OMENA — Tucker Joyce completes three years as Omena mayor with no scandals or corruption, and leaves office with high approval ratings.
His political winning formula in the dog-eat-dog world of politics: a wag for everyone.
The 10-year-old golden retriever earned top dog status thanks to a creative fundraiser by the Omena Historical Society. The organization's Chicago-style electoral rules — no residency requirements and vote early, vote often — netted the group $5,000.
Tucker, who exemplified grace in office whether in a parade or greeting constituents, earned more than 20 percent of ballots in the 2009 race. He beat out 21 other dogs as well as a cat, horse, snail and worm in the election to be top dog in this Leelanau County community.
The handsome and dignified Tucker cheerfully attended to all his duties during his term, which spanned 21 dog years.
"We're very thankful for the time he's had as mayor and we wish his successor well," said owner Diane Joyce on behalf of Tucker. "He's loyal, honest and a good listener; he listens to his constituents."
"He's a great dog, I am so proud of him," added Bob Joyce, Tucker's other human handler.
Tucker will step aside on Saturday for the next administration.
"The whole thing has been really cool, the people he's met," said Diane Joyce. "He's been accepted by all the community. We'd like to thank the community for their support."
Voting for the 2012 candidates — another cross-species mélange of dogs, cats and horses — is open to the public all week. At a $1 a vote, the race featuring 15 contestants should be heated — and lucrative for the society.
"One of our members read about this election in another town and thought that this sounded fun," said Doni Lystra, vice president of the Omena Historical Society.
The election coincides with a day of festivities in honor of Omena's 160th anniversary. In addition to the Omena mayor inauguration and parade, the Omena Village Day Celebration will feature food, activities, ice cream and a yard sale.

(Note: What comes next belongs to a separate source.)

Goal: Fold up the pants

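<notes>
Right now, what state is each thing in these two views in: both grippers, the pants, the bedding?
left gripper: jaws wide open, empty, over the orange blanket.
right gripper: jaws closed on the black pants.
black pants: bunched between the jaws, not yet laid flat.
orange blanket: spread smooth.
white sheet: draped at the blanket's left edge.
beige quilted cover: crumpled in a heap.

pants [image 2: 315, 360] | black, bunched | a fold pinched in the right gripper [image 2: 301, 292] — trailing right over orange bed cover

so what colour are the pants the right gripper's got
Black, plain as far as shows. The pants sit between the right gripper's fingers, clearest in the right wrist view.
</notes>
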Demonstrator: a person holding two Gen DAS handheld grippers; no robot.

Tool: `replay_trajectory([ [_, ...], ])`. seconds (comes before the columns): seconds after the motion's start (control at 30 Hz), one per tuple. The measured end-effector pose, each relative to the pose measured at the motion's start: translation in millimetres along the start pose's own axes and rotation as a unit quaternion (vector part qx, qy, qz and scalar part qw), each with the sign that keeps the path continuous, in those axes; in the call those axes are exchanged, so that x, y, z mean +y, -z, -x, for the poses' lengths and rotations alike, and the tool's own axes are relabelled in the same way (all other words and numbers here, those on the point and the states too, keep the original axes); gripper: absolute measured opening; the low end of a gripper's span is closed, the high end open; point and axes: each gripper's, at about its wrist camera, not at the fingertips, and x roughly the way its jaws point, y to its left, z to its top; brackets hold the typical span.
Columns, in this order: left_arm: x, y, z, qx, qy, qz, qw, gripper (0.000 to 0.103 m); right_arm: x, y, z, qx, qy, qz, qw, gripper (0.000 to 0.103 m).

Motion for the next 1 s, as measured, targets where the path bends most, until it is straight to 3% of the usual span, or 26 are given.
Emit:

"There will be all kinds of events," said Lystra. "It's the first time we've had an Omena Village Day Celebration."
The 2009 mayoral candidates submitted a statement and photo, but this year's nomination process included an entry form with critical questions such as: favorite food, best trick, pet peeve and naughtiest deed. As they did last time, families of the candidates create all campaign activities, from posters, signs and appearances to slogans and brochures.
The weeklong election process is crucial to screening candidates, as Jim Miller discovered with his dog, Riley, in 2009. As votes piled up, Miller's wire-haired fox terrier, then a year old, exhibited a fatal electoral flaw.
"We found out he doesn't handle applause well so his political career was over," Miller said. "He barks like crazy, starts spinning around and barking."